Kʻden. Leaving ʻono grindz and Walla Walla behind, we headed out into the lovely Palouse country for the second time in six months. We really had to push it in order to see everything we could before dark fell.
The fields were green, and the sky was absolutely beautiful, and the land stretched out before us. This is near Lewis Peak Road on Highway 12.
Itʻs really hard to describe how beautiful this land is; last time we came through the fields had just been burned, but now they were a lush green.
When we went around the east side of a hill, it was already pretty shady; the sun was beginning to get lower in the sky.
This was kinda weird. It looked like a bambucha junk pile. Lumber, an old pickup… all kine stuffs.
But there was also a big red barn alongside the road. And you know how we love old barns!
This one maybe had a chicken coop or something next to it. Or???
We were now in the town of Waitsburg. As we drove down the main street through town, we saw some neat old houses. I wondered if anybody ever sat in rocking chairs on the front porch and watched the traffic and people go by. I bet they did ʻway back when.
Another old house we saw. I bet when these two houses were new they were absolutely beautiful. Even now they had a lot of charm despite their age.
We saw this old flatbed truck with a bunch of old stoves and stuffs on it. Someday I would love to have a wood-burning stove. I used one up at a friendʻs cabin when we lived in Idaho and just loved it!
This old barn had definitely seen better days. Sometimes I feel just like that old barn. But not this day! This day I was on an advencha!
And guess wat? Moa pīpī foa AFK after we left town!! Much betta photo dis time.
Suddenly I saw a glimpse of something moving out of the corner of my eye and told Nolemana to grab the camera and just shoot, wikiwiki. He did, and actually caught this photo of a coyote running off for the hills. Good job, Nolemana! Can you see it?
This old farmhouse looked so deserted. I know I sound lolo, but I always feel bad for these abandoned homes that once sheltered families with their four walls. And yes, I always wonder who lived there, and were they just thrilled with their new home when it was new?
And once a long time ago, this barn probably sheltered animals and kept hay dry. Sad to look at now.
Now we come to a split in the highway. North to Spokane, or east to Pomeroy and our destination beyond. We head east.
It would’ve been fun to buy some eggs from ‘way out here, but we had no way to refrigerate them and it wasn’t cool enough to just leave them at room temperature.
We came to another sad, old, house. Trespassing undoubtedly wasn’t allowed here, but it would have been kinda fun to peek in the windows. This place must have been really beautiful at one time. Now it sits unloved and deserted. If I were a house I would be wondering where all my people had gone and why they didn’t want me anymore.
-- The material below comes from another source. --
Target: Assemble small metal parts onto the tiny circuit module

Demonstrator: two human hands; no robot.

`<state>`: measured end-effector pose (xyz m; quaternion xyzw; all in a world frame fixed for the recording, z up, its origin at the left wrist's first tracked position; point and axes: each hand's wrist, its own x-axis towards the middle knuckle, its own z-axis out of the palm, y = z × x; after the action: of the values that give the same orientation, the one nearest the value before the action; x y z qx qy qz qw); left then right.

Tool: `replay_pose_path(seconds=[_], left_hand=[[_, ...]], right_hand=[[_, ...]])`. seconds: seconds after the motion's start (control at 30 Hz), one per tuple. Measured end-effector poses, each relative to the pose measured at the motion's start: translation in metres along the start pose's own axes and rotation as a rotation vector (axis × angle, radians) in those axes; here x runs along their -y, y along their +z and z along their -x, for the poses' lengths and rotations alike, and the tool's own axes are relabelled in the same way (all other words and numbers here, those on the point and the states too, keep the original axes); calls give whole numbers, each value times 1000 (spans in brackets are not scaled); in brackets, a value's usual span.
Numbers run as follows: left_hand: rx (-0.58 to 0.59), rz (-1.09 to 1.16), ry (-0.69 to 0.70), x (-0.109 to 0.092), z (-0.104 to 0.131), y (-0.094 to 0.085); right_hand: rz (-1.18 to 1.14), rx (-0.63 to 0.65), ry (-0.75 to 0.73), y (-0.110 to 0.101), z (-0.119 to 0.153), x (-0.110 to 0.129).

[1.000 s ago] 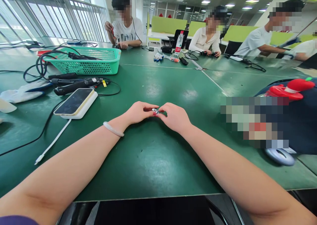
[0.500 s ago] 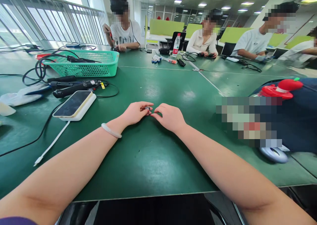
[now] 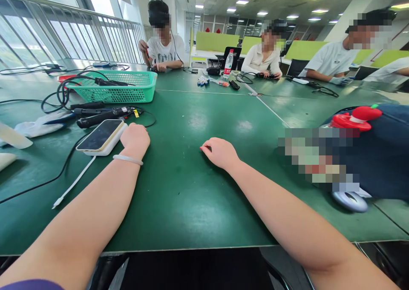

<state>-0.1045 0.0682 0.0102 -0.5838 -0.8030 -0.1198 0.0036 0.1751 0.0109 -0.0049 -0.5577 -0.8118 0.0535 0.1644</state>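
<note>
My left hand (image 3: 136, 139) is curled into a fist beside the right edge of a phone (image 3: 101, 135) that lies on a white block. Its fingers point away from me, so anything inside them is hidden. A pale bangle (image 3: 128, 159) circles the left wrist. Over the middle of the green table (image 3: 188, 205), my right hand (image 3: 220, 152) is closed, thumb and index finger brought together at a red nail. Whatever may sit between those fingertips is too small or too hidden to make out.
Black handheld devices (image 3: 104, 116) with cables and a green basket (image 3: 115, 87) stand at left. A white cable (image 3: 75, 181) runs toward me. To the right are a dark blue bag (image 3: 380, 153), a red-lidded container (image 3: 351, 122) and a greyish-blue oval object (image 3: 349, 200). Several people sit across the table.
My left hand has moved left, away from my right hand, to beside the phone, and curled up. The small shiny thing at its fingers is now out of sight. My right hand has barely moved.
</note>
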Motion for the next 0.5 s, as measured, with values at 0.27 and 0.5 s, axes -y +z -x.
replay_pose_path(seconds=[0.27,0.5], left_hand=[[-40,47,-43,-2,-5,2],[-108,12,-11,-3,-4,2]], right_hand=[[-28,8,17,-1,-1,-1],[-59,8,24,0,-1,-2]])
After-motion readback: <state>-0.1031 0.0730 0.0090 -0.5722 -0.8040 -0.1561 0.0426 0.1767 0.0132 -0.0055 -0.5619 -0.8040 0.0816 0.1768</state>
We actually stopped alongside the road to take the two photos here. Blackberries have taken over the garage, and I expect that within a few years, the garage won’t even be visible.
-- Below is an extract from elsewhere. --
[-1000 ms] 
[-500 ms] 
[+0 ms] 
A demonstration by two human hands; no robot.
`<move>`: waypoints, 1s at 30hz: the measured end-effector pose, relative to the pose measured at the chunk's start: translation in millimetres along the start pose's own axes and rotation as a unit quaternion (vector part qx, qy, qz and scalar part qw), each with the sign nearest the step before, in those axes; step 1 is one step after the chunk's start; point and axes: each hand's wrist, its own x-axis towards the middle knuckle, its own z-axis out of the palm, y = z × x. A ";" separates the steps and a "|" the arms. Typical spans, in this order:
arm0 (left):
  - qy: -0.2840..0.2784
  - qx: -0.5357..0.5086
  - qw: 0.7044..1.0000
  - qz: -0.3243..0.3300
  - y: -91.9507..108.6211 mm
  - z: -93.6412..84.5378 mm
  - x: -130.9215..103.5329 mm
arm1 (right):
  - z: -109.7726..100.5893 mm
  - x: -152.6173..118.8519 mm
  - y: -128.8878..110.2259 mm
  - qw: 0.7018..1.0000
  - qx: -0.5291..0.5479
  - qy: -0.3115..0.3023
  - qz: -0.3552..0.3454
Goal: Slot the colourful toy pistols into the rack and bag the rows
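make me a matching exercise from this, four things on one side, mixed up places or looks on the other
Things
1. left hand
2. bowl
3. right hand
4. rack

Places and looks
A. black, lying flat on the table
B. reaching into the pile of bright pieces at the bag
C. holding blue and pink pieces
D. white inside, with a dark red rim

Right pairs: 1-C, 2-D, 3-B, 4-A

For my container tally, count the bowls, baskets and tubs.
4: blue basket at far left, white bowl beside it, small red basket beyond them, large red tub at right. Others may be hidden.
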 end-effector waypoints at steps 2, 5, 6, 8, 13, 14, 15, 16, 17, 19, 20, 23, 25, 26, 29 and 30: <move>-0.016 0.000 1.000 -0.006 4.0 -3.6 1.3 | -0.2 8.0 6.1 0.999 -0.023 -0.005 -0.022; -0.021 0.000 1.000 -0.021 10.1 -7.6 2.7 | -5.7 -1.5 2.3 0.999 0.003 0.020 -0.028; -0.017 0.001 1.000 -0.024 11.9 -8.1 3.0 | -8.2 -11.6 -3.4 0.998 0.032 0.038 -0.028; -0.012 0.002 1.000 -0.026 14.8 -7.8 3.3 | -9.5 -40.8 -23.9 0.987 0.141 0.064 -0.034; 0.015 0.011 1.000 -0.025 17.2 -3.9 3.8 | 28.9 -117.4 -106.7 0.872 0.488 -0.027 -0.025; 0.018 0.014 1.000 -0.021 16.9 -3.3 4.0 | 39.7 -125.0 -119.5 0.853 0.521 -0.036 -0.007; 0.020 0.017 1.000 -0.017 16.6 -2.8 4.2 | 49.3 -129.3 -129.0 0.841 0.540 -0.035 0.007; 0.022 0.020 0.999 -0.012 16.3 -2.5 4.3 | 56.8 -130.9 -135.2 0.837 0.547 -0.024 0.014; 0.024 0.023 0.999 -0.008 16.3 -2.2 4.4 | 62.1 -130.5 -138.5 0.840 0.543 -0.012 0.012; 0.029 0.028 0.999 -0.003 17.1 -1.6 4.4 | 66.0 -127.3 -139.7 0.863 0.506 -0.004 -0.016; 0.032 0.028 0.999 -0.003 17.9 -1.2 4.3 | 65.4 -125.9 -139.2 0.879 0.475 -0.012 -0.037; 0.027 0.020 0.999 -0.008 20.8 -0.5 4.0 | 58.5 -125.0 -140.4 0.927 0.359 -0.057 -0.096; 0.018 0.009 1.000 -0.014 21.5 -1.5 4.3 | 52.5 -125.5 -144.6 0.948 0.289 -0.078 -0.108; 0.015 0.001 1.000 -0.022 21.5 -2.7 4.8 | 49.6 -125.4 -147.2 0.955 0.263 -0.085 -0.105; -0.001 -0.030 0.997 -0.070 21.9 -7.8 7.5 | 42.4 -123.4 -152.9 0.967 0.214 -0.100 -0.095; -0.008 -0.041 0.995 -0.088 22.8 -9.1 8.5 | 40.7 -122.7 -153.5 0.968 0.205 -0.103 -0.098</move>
Lonely, broken, windows look out on all who pass by. I don’t know why I have such a fascination with old houses like this, but I do. I imagine walls ringing with laughter, and maybe even fighting, and little keiki running around. I think of meals that were served here, people who slept here, guests who were welcomed on the front porch. But no more. No more.
Once there were fires in the fireplace, keeping the owners warm. Now it’s cold, probably filled with ashes, and the chimney never needs cleaning.
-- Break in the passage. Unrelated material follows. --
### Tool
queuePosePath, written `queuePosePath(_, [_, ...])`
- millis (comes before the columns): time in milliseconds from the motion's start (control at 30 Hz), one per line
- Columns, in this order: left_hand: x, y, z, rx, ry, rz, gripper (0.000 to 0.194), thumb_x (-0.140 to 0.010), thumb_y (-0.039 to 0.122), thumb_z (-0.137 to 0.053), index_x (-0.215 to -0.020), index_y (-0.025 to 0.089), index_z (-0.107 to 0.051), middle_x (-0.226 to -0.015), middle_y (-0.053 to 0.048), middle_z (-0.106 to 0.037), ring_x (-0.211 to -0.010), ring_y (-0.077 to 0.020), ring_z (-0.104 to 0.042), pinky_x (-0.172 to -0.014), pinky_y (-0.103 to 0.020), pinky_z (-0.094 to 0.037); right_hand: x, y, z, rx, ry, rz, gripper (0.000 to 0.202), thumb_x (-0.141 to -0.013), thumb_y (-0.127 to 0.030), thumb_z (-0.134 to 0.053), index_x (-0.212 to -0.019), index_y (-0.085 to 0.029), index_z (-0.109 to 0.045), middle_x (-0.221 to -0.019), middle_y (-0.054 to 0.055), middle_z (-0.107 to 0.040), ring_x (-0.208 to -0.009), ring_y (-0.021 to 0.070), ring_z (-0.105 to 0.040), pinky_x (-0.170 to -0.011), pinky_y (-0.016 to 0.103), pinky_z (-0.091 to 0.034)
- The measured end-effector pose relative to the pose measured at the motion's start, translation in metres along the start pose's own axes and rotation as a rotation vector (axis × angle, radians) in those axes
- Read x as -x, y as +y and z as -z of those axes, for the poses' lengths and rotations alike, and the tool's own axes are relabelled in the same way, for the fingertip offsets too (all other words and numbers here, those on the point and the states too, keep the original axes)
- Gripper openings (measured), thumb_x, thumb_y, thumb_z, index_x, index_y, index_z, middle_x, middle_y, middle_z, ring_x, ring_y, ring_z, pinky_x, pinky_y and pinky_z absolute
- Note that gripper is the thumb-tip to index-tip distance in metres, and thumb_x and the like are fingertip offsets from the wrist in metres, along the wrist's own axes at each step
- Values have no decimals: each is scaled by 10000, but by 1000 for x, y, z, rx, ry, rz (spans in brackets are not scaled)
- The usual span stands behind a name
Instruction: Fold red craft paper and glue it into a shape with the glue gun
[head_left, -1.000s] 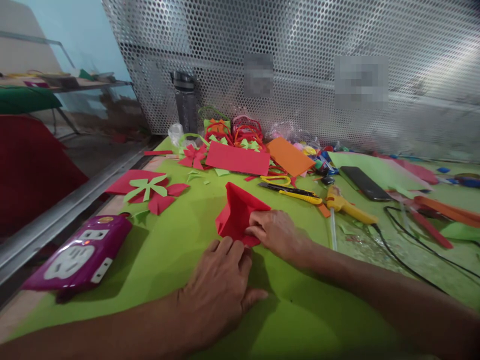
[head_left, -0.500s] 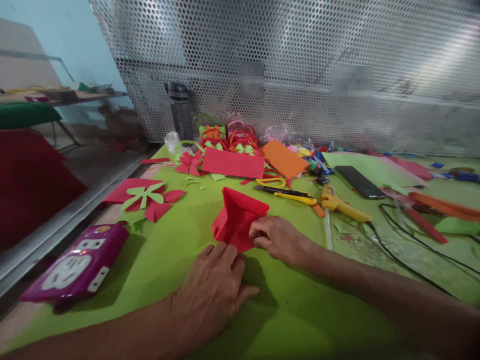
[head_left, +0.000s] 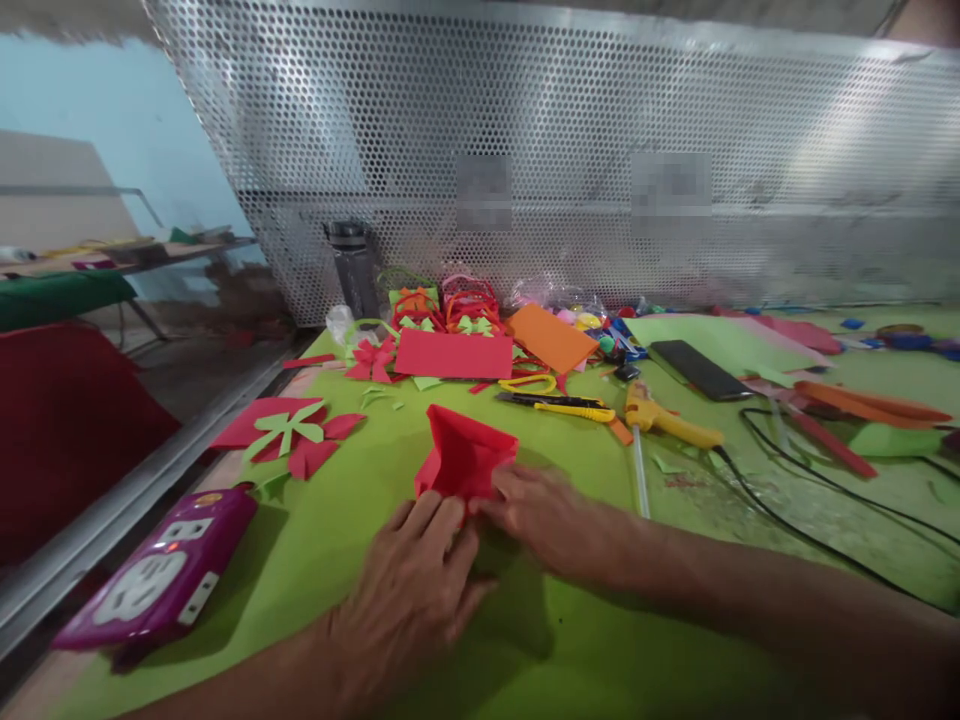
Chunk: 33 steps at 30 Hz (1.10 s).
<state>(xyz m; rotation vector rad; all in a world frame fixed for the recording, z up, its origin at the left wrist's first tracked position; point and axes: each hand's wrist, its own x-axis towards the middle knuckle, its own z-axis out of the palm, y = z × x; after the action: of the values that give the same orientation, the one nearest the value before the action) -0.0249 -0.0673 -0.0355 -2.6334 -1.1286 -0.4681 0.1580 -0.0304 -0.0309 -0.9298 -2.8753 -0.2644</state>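
Observation:
A red open box folded from craft sheet (head_left: 474,452) sits on the green tabletop covering, its open side facing me and its back wall raised. My left hand (head_left: 420,570) is on the near left edge, fingertips curled over the rim and thumb held out to the right. From the right, my right hand (head_left: 536,515) pinches the near right corner, with thumb and fingers closed on it. That hand is slightly blurred. Part of the box's front lies hidden behind both hands.
Behind the box lie a yellow cutter knife (head_left: 559,404), yellow scissors handles (head_left: 529,383) and a red sheet (head_left: 454,355). A yellow glue gun (head_left: 671,418) with a cord and a black phone (head_left: 699,369) are rightward. A purple power strip (head_left: 161,575) and flower cutouts (head_left: 289,430) lie left.
My right hand has moved left and nearer to me along the box's front edge, closer to my left hand. The whole scene sits lower because the camera has tilted up.

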Motion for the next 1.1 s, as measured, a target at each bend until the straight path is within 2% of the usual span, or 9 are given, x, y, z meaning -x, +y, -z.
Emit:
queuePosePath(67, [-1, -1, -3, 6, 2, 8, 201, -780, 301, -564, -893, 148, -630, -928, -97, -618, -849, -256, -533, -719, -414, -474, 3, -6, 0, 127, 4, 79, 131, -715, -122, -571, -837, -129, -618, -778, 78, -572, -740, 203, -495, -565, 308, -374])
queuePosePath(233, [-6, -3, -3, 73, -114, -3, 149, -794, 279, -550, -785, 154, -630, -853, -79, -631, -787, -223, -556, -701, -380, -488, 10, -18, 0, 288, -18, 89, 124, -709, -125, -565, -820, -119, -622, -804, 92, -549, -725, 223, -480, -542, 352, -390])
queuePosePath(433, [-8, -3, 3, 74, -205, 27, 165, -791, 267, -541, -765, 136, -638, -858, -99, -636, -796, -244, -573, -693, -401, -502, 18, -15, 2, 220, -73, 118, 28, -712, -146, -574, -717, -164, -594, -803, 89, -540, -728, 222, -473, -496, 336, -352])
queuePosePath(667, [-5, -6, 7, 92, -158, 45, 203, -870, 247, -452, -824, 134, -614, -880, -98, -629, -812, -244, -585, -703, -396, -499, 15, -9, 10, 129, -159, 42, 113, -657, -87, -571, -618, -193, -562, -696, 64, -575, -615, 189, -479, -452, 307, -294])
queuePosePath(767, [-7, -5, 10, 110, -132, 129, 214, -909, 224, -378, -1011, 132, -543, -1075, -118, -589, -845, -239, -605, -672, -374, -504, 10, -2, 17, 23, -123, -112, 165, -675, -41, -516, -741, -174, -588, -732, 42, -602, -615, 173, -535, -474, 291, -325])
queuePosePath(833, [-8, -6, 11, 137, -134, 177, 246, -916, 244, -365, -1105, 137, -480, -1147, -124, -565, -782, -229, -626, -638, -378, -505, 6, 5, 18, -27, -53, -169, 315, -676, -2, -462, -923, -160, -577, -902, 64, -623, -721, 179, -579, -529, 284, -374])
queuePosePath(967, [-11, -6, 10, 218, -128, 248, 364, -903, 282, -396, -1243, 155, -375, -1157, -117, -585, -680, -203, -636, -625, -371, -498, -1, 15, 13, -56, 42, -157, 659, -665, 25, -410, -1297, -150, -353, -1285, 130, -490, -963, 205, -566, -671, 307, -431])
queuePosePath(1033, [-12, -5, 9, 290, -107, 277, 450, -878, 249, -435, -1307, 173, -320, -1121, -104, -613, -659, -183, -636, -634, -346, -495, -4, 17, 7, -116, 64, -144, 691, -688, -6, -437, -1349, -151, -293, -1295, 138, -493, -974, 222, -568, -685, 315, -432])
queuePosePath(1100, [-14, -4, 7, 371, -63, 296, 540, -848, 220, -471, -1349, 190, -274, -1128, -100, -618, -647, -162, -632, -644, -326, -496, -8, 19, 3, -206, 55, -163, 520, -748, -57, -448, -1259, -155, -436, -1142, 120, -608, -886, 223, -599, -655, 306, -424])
The nearby barn was in bad shape, too.
Further down the road, there was another old barn.
But then, suddenly, after so much decay, there was something that was in good shape!
About Milepost 392 on Highway 12, we saw the Oliphant (no, Musubi, not elephant!) School. It looked brand new, though rather stark because there were no trees around it. You can see that the fields are plowed right up to its doorstop.
The school is located between Dodge and Pomeroy. It served as a school from 1920-1944 and later as a Grange Hall. It was also used as a grange hall as you can see from the sign.
This link provides a wonderful old photo of the original schoolhouse here in Garfield County.
Here’s a link to another wonderful old photo of the same building.
And if you’re interested, here’s a link to a photo of where the original schoolhouse was located.
Leaving the school/grange site, we are enveloped once again by the green, green, hills of the Palouse.
We stopped and took this photo just for Izzie. What a kewtie patootie this little filly. Izzie and I adore horses, and it was wonderful to see new life after the sadness of the old houses.
About 6:30, we came to the town of Pomeroy.
This magnificent old building is the Garfield County Courthouse. We pulled over to the side of the road to take photos of it. Lots of photos.
Try look da old clock and the blind justice statue on top.
I think of how many hours this clock has kept track of… how many times the hands have gone ’round and ’round, marking time throughout the years! The building was built in 1901!
It really is a beautiful old building, and I am so glad that it hasn’t fallen to decay like we’ve been seeing along the road.
We take one last look at the Courthouse, and then head on down the road.
Now this barn is in good shape, and it’s a good photo to end this part of our journey with.
So this is as far as we’ve come this time. From Walla Walla to Pomeroy, up there in the corner on the right.